保護法益
通貨偽造の罪の保護法益は通貨に対する公共の信用です。
通貨偽造罪
148条1項は行使の目的で通用する貨幣、紙幣又は銀行券を偽造し又は変造した者は無期又は3年以上の拘禁刑に処すると定めています。
行使の目的とは偽造又は変造の通貨を真貨として流通に置く目的をいいます。
偽造とは発行権を有しない者が一般人をして真貨と誤信させるような外観のものを作り出すことをいいます。変造とは真正の通貨を加工して名価の異なる通貨に改めることをいいます。
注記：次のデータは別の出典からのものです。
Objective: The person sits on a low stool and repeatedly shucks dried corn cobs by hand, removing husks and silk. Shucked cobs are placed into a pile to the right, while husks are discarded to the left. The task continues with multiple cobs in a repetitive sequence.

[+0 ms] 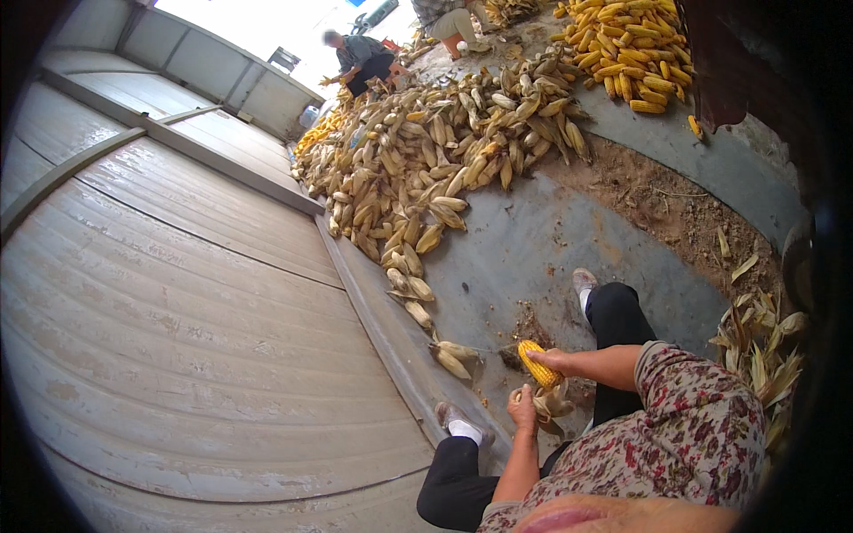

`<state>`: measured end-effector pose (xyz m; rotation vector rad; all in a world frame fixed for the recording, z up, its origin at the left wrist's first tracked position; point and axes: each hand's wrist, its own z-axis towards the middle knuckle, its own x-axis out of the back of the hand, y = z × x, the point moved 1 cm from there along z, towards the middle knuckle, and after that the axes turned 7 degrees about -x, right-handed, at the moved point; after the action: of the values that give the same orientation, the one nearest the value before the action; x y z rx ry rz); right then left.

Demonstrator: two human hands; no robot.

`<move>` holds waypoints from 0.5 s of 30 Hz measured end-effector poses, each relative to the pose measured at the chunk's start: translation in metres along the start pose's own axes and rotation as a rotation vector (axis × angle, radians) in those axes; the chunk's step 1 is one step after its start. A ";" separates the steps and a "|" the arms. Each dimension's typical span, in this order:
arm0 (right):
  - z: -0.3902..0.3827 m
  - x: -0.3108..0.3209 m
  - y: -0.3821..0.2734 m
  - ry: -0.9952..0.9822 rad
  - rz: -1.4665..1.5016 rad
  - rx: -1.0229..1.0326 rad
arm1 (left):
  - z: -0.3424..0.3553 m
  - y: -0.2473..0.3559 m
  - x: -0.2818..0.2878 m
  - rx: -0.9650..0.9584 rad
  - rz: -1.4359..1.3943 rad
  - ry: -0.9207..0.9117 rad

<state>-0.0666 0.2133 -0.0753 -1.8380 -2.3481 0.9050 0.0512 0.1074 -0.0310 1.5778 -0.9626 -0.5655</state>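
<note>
Head view: right hand (553,360) wraps the top of a yellow, kernel-covered corn cob (539,363), held low between the knees. Left hand (522,410) is clenched on the pale dry husk leaves (553,404) hanging off the cob's base. Cob looks stiff, light, bumpy enough to grip well; best held around mid-body. Husk looks papery, tears easily, so take it in a bunch near the stem. Long heap of unhusked cobs (426,169) along the grey concrete floor (533,258); bare yellow cobs (622,44) piled beyond.
</note>
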 end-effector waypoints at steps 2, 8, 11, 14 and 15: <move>0.007 0.007 0.005 0.001 0.019 -0.008 | 0.005 -0.003 0.003 0.040 -0.072 0.023; -0.012 0.005 -0.001 0.058 -0.042 0.009 | -0.003 -0.008 0.006 0.101 -0.069 0.051; 0.000 0.010 0.004 0.073 -0.058 0.008 | -0.002 -0.007 0.000 0.104 -0.054 0.025; -0.003 0.008 0.003 0.065 -0.097 -0.006 | -0.002 -0.010 0.004 0.107 -0.019 0.029; -0.005 0.007 0.003 0.069 -0.103 -0.011 | -0.003 -0.009 0.004 0.120 -0.016 0.034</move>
<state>-0.0640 0.2219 -0.0745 -1.7051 -2.3851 0.8059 0.0580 0.1061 -0.0380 1.6980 -0.9750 -0.4979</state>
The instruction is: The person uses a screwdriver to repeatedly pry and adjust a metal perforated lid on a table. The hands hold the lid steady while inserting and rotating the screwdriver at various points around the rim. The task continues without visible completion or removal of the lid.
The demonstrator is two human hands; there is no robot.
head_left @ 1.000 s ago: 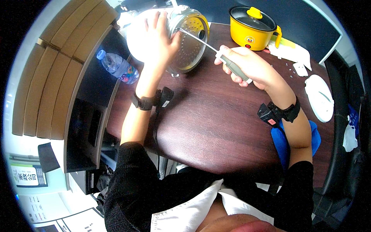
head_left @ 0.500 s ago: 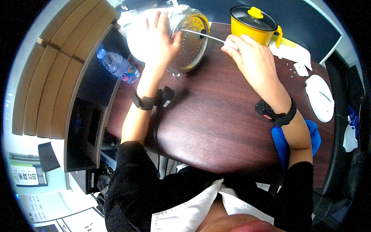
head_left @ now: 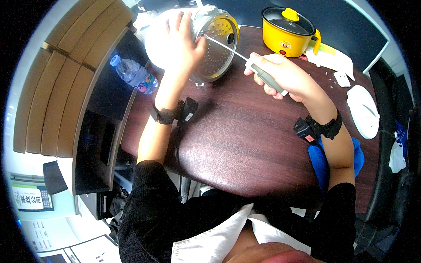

行使の目的をもって通貨を偽造又は変造すれば既遂となります。通貨を偽造するに足りる器械や原料を準備して通貨の偽造に着手したが技術が未熟で目的を達成できなかった場合や模造の程度にとどまる場合には未遂罪となります。
偽造通貨行使等罪
148条2項は偽造又は変造の貨幣、紙幣又は銀行券を行使し又は行使の目的で人に交付し若しくは輸入した者も通貨偽造罪と同様に処すると定めています。
本罪の客体である偽造又は変造の貨幣、紙幣又は銀行券は行使の目的で偽造又は変造されたものである必要はありません。
行使とは偽貨を真貨として流通に置くことを意味し相手は情を知らない者に限られます。自動販売機での使用は行使に含まれますが信用能力を示すための見せ金は除かれます。交付とは偽貨であると告げて手渡すこと又は偽貨であると知っている相手に手渡すことをいいます。
偽造通貨行使罪と詐欺罪の関係
偽貨を行使して財物を詐取し又は財産上の利益を取得した場合には判例は詐欺罪は偽造通貨行使罪に吸収され偽造通貨行使罪のみが成立するとしています。偽貨を行使するときは一般に詐欺的行為が随伴するのであるから偽造通貨行使罪の構成要件は詐欺罪を予定していること及び詐欺罪の成立を認めると詐欺的行為を含む偽造通貨収得後知情行使罪の法定刑が特に軽くされている趣旨を没却することがその理由です。自動販売機で偽造通貨を使用する場合のように窃盗が成立すると考えられる場合でも同様に偽造通貨行使罪に吸収され偽造通貨行使罪のみが成立します。
外国通貨偽造罪及び同行使等罪
149条1項は行使の目的で日本国内に流通している外国の貨幣、紙幣又は銀行券を偽造し又は変造した者は2年以上の有期拘禁刑に処すると定めています。同条2項は偽造又は変造の外国の貨幣、紙幣又は銀行券を行使し又は行使の目的で人に交付し若しくは輸入した者も同様に処すると定めています。
偽造通貨等収得罪
150条は行使の目的で偽造又は変造の貨幣、紙幣又は銀行券を収得した者は3年以下の拘禁刑に処すると定めています。収得とは方法や原因のいかん及び有償か無償かを問わず自己の所持に移す一切の行為をいい偽貨であることを認識して収得することを要します。
未遂罪
151条は通貨偽造罪、偽造通貨行使等罪及び偽造通貨等収得罪の未遂は罰すると定めています。
収得後知情行使等罪
152条は貨幣、紙幣又は銀行券を収得した後にそれが偽造又は変造のものであることを知ってこれを行使し又は行使の目的で人に交付した者はその額面価格の3倍以下の罰金又は科料に処すると定めています。ただし2000円以下にすることはできません。
本罪の刑が軽くされている根拠は偽貨であることを知らずに受け取った者がその損害を他に転嫁するために偽貨を行使又は交付することは非難しがたく適法行為の期待可能性が低いという責任減少の点にあります。本罪の客体は偽造又は変造された貨幣、紙幣又は銀行券であり有価証券は含まれません。
通貨偽造等準備罪
153条は貨幣、紙幣又は銀行券の偽造又は変造の用に供する目的で器械又は原料を準備した者は3月以上5年以下の拘禁刑に処すると定めています。
本罪は通貨偽造罪及び外国通貨偽造罪の予備行為のうち特定の形態すなわち器械又は原料の準備のみを独立罪として処罰するものです。偽造又は変造の用に供する目的で準備する必要がありますが通貨偽造罪や変造罪において行使の目的が必要とされる以上本罪においても行使の目的が必要です。
器械とは偽造又は変造の用に供しうる一切の器械類をいい偽造又は変造に直接必要なものに限られません。原料とは地金や用紙及び印刷用インクなどをいいます。
準備とは器械や原料などを用意し偽造又は変造を容易にすることをいいます。自己予備のみならず他人のために準備する他人予備の場合も含みます。判例は器械や原料の購入代金を提供するなどの行為について本罪の幇助犯が成立するとしています。